Task brief. From the line that contains "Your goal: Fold" down to the final line of the listing below, set down every line exactly, both ends included, and drop the pictures.

──────────

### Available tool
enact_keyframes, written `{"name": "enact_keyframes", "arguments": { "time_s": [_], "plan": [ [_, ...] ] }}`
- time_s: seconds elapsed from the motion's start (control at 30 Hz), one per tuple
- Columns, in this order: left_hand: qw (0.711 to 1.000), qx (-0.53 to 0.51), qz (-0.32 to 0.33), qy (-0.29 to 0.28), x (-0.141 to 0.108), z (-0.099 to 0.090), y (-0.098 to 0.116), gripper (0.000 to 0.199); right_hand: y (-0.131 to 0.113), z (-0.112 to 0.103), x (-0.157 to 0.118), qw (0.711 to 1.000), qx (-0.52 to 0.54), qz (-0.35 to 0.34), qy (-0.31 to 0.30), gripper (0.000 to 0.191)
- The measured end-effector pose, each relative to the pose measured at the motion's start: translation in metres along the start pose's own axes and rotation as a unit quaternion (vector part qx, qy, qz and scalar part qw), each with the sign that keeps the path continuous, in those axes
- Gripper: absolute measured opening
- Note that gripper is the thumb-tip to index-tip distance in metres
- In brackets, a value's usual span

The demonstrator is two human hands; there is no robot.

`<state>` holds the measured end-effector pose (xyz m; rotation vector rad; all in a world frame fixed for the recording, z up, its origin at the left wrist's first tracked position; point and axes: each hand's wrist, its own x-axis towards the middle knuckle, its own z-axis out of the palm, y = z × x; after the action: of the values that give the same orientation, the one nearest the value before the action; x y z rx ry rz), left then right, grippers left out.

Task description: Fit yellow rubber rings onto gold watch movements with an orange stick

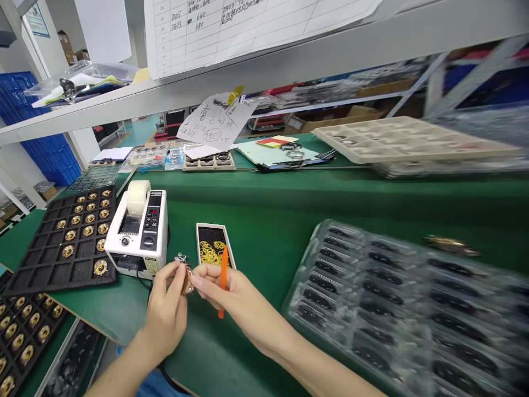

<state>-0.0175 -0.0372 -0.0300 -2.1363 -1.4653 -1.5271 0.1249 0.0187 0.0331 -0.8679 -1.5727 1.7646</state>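
Note:
My left hand pinches a small round metal part, coppery with a silvery piece at its top, between thumb and fingers. The thumb and forefinger of my right hand meet at the same part from the other side. An orange plastic stick stands upright, tucked among the fingers of my right hand. Just beyond my hands lies a small white box holding yellow ring-shaped pieces. My fingertips hide some of the metal part.
A white tape dispenser stands left of the box. Further left are black compartment trays with gold round parts. At right lies a clear plastic tray of dark oval pieces. Above, a shelf bar crosses the bench, papers hanging from it.

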Motion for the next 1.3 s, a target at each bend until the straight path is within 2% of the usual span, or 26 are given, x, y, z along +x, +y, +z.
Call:
{"name": "enact_keyframes", "arguments": {
  "time_s": [0.07,0.1,0.13,0.17,0.2,0.23,0.27,0.37,0.43,0.47,0.5,0.53,0.57,0.6,0.67,0.73,0.8,0.93,1.1,1.3],
  "plan": [
    [0.983,-0.08,-0.161,0.025,-0.017,-0.008,-0.003,0.039,0.002,-0.001,0.003,0.998,-0.051,-0.027,0.02,0.043],
    [0.955,-0.127,-0.261,0.055,-0.023,-0.013,-0.008,0.03,0.002,-0.002,0.005,0.996,-0.073,-0.039,0.035,0.042],
    [0.915,-0.174,-0.353,0.088,-0.027,-0.018,-0.013,0.027,0.001,-0.004,0.007,0.994,-0.089,-0.045,0.051,0.04],
    [0.871,-0.213,-0.426,0.117,-0.029,-0.024,-0.02,0.031,0.0,-0.007,0.009,0.992,-0.102,-0.049,0.064,0.039],
    [0.835,-0.244,-0.473,0.138,-0.028,-0.03,-0.028,0.038,-0.001,-0.01,0.01,0.99,-0.111,-0.05,0.074,0.038],
    [0.815,-0.263,-0.495,0.149,-0.025,-0.036,-0.034,0.044,-0.002,-0.012,0.011,0.989,-0.116,-0.051,0.08,0.037],
    [0.809,-0.271,-0.498,0.156,-0.02,-0.042,-0.04,0.045,-0.004,-0.014,0.011,0.988,-0.118,-0.052,0.084,0.036],
    [0.83,-0.26,-0.459,0.179,0.001,-0.056,-0.043,0.033,-0.008,-0.02,0.01,0.987,-0.116,-0.059,0.09,0.035],
    [0.865,-0.231,-0.408,0.178,0.017,-0.063,-0.036,0.025,-0.009,-0.023,0.009,0.989,-0.108,-0.06,0.077,0.036],
    [0.896,-0.199,-0.369,0.149,0.025,-0.065,-0.031,0.021,-0.009,-0.025,0.008,0.991,-0.101,-0.062,0.066,0.037],
    [0.928,-0.157,-0.325,0.096,0.033,-0.067,-0.025,0.017,-0.008,-0.027,0.009,0.992,-0.092,-0.065,0.053,0.038],
    [0.953,-0.11,-0.28,0.028,0.04,-0.068,-0.02,0.015,-0.007,-0.029,0.01,0.994,-0.08,-0.07,0.039,0.039],
    [0.967,-0.065,-0.243,-0.044,0.048,-0.069,-0.015,0.014,-0.005,-0.031,0.011,0.995,-0.063,-0.076,0.027,0.04],
    [0.969,-0.029,-0.22,-0.107,0.054,-0.069,-0.011,0.014,-0.003,-0.033,0.012,0.996,-0.043,-0.082,0.015,0.041],
    [0.964,-0.007,-0.209,-0.167,0.064,-0.071,-0.004,0.017,0.001,-0.035,0.015,0.996,0.003,-0.088,-0.012,0.042],
    [0.964,-0.037,-0.205,-0.164,0.07,-0.072,0.003,0.019,0.004,-0.036,0.018,0.994,0.042,-0.092,-0.042,0.043],
    [0.962,-0.109,-0.196,-0.157,0.072,-0.073,0.011,0.023,0.006,-0.036,0.019,0.991,0.069,-0.09,-0.071,0.043],
    [0.936,-0.216,-0.204,-0.189,0.07,-0.066,0.026,0.022,0.008,-0.035,0.017,0.986,0.085,-0.08,-0.116,0.041],
    [0.935,-0.172,-0.224,-0.214,0.07,-0.053,0.031,0.021,0.008,-0.033,0.012,0.983,0.079,-0.085,-0.144,0.04],
    [0.931,-0.174,-0.237,-0.216,0.075,-0.048,0.026,0.021,0.005,-0.032,0.011,0.983,0.065,-0.081,-0.151,0.044]
  ]
}}
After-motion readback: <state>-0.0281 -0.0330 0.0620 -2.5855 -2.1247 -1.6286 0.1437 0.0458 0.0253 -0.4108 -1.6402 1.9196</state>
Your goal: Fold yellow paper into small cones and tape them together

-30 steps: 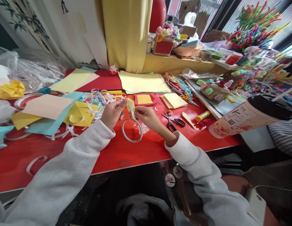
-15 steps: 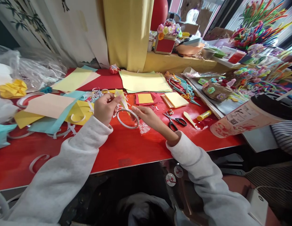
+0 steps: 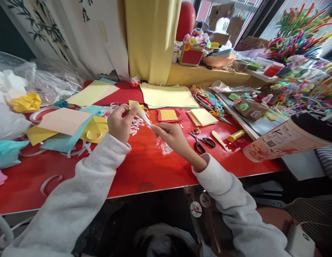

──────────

Result.
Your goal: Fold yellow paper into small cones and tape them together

-30 steps: 
-15 steps: 
+0 steps: 

This concludes the output for the exercise.